MidiÁsia

Ao se falar sobre a China no Ocidente, os discursos e narrativas tendem a ser pejorativos, com um tom ameaçador e repleto de uma profunda falta de conhecimento sobre o gigante asiático. A verdade é que, para além de estereótipos envolvendo comidas exóticas, artes marciais e preconceitos associados à sua cultura e sistema político, a China permanece sendo um território pouco explorado no senso comum do cidadão brasileiro. Por sorte, com o apoio das facilidades promovidas pelas novas tecnologias da comunicação, nos encontramos em uma posição privilegiada para investigar um pouco melhor tal país através de seus produtos midiáticos, que podem ser encontrados em plataformas de streaming como a Netflix e outras vias não oficiais. É nesse contexto que nos deparamos com Our Shining Days, um filme musical de temática adolescente que aborda uma emocionante batalha entre instrumentos musicais tradicionais chineses e os instrumentos clássicos ocidentais. Embora muitos possam torcer o nariz para filmes teen, saiba de antemão que, de bobo, Our Shining Days não tem nada.

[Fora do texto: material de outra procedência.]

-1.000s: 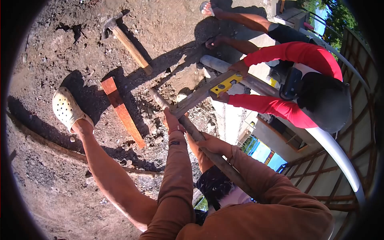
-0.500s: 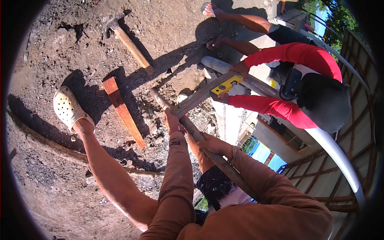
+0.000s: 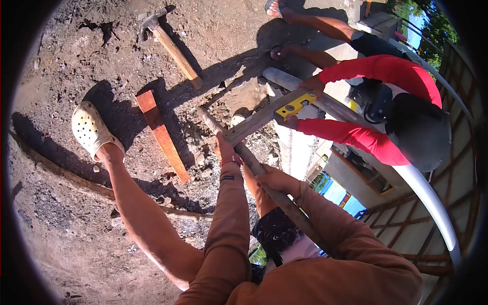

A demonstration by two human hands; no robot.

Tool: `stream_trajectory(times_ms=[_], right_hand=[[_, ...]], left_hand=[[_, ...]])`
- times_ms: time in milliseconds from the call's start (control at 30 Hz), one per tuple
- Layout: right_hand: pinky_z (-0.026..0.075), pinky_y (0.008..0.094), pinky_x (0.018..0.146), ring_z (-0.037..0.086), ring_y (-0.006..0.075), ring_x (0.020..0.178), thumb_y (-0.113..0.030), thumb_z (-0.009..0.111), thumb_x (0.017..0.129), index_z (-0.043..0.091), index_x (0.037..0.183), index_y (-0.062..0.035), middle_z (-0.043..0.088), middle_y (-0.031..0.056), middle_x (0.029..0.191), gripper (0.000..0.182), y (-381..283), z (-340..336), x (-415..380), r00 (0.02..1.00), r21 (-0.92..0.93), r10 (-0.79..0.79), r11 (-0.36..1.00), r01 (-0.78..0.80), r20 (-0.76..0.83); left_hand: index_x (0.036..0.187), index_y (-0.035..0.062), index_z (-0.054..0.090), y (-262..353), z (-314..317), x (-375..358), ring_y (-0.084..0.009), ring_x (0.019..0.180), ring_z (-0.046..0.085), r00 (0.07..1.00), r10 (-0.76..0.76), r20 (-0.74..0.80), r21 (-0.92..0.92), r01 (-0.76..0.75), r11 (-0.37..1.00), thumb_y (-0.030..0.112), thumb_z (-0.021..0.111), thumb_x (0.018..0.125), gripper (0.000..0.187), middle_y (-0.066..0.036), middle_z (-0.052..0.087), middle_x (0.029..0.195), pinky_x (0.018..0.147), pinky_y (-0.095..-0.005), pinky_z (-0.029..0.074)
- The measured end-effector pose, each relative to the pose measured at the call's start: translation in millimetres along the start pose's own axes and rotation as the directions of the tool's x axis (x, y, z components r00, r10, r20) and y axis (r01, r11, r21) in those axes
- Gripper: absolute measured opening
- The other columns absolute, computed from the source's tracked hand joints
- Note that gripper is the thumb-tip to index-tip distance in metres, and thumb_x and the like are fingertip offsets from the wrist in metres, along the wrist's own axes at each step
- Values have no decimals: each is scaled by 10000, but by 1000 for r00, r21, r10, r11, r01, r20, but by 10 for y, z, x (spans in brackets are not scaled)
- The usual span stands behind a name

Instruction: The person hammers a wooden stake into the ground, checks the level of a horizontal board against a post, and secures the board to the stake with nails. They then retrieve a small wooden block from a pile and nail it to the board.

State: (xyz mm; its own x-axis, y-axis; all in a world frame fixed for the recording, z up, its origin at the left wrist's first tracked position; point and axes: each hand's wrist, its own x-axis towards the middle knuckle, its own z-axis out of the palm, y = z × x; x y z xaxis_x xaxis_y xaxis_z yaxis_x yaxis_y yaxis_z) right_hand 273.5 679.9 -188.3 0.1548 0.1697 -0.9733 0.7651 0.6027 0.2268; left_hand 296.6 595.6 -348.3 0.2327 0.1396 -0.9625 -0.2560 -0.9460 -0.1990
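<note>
My left hand (image 3: 223, 147), a red band at its wrist, is closed at the near end of a wooden board (image 3: 251, 126), where the board meets a long wooden pole (image 3: 246, 155). Some of its fingers are hidden behind the wood. Farther down the pole, my right hand (image 3: 277, 180) is wrapped around it. A yellow spirit level (image 3: 296, 104) lies along the board's far part. A co-worker in red sleeves (image 3: 335, 133) has both hands at the level and board.
A claw hammer (image 3: 170, 48) and a reddish wood plank (image 3: 161, 136) lie on rough, stony ground. My foot in a beige clog (image 3: 91, 127) is at the left. Beside the co-worker's hands runs a grey pipe (image 3: 338, 108). A ribbed wall (image 3: 432, 213) stands at the right.
The whole view has shifted slightly, so things appear a little farther right. Both my hands keep their grip on the wood, and the level stays on the board.
</note>
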Motion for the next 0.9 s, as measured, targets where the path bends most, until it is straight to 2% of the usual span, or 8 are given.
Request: stream_trajectory(times_ms=[67,300,467,567,700,767,800,900], right_hand=[[485,315,639,561,174,731,-198,523,833,429,1157,-20,540,95,881,381,-75,-5,-20,1000,35,28,999,-28,0],[488,317,576,562,177,632,-213,516,838,434,1139,-5,540,96,868,375,-153,0,35,994,84,98,992,-94,-45],[495,309,579,576,178,646,-260,526,839,444,1140,7,555,103,883,411,-178,-7,63,991,147,119,983,-109,-56],[490,309,600,584,179,680,-283,538,832,464,1130,11,567,101,885,425,-257,-14,91,990,95,99,991,-89,-101],[476,304,630,580,176,725,-275,539,824,510,1089,5,582,103,888,386,-234,-46,401,983,85,95,993,-83,-159],[467,294,687,582,165,767,-251,517,842,543,1091,-6,604,76,907,349,-298,-87,639,997,169,58,984,-49,-45],[467,294,687,582,165,767,-251,517,842,543,1091,-6,604,76,907,349,-406,-57,733,998,168,55,985,-48,-39],[468,299,694,592,167,769,-224,517,834,583,1008,-7,616,67,875,286,-755,24,811,979,48,191,981,-188,-66]], left_hand=[[1051,-10,560,-95,-49,151,-228,792,592,999,28,22,131,-30,991,379,539,799,464,-112,588,979,700,-358,489],[1061,-15,563,-112,-74,195,-224,792,593,999,-16,50,130,9,992,398,530,810,484,-112,589,979,692,-351,494],[1034,-36,579,-105,-75,182,-222,776,593,1000,10,-13,238,-7,971,448,546,785,545,-129,595,972,680,-362,485],[1011,-56,582,-97,-86,224,-227,764,592,999,-24,-45,298,37,954,476,562,762,588,-140,602,943,674,-363,480],[986,-69,586,-159,-83,245,-235,750,592,1000,13,-19,160,-10,987,485,565,754,601,-146,606,912,666,-365,480],[968,-77,585,-292,-171,480,-238,746,596,998,61,3,323,-58,945,490,570,751,607,-151,607,908,659,-366,484],[963,-79,616,-242,-111,381,-294,808,605,991,104,-84,435,-58,899,507,471,798,626,-217,631,887,744,-380,458],[946,-83,619,-296,-130,434,-313,805,600,994,99,-39,348,-80,934,522,458,800,643,-224,630,888,741,-391,450]])
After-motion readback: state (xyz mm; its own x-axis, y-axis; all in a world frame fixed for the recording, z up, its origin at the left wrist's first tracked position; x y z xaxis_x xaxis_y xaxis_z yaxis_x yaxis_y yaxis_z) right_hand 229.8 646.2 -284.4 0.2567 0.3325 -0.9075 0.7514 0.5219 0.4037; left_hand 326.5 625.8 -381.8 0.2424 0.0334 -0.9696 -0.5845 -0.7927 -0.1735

A história acompanha dois grupos de estudantes de uma escola de música – um da orquestra chinesa e o outro da orquestra clássica – que vivem numa atmosfera de constante rivalidade, competindo sobre quais instrumentos musicais são melhores. O primeiro grupo é composto por estudantes focados em tocar os instrumentos que conhecemos no Ocidente, como o piano e o violino, enquanto a orquestra chinesa é especializada em instrumentos musicais tipicamente chineses, como o yangqin e o guzheng, sobre os quais dificilmente os espectadores ocidentais detêm conhecimento a respeito. Evidentemente, como todo bom filme de temática adolescente, ele trabalha com clichês do gênero e, com isso, existe uma disputa de poder entre o grupo “popular” e o grupo minoritário, que é constantemente perseguido pelos populares e pela administração da escola. Nisso, os estudantes da orquestra chinesa precisam se reafirmar e reafirmar a importância de seus instrumentos diante de um cenário de zoações e ameaças de perda de espaço físico, o que os impediria de praticar.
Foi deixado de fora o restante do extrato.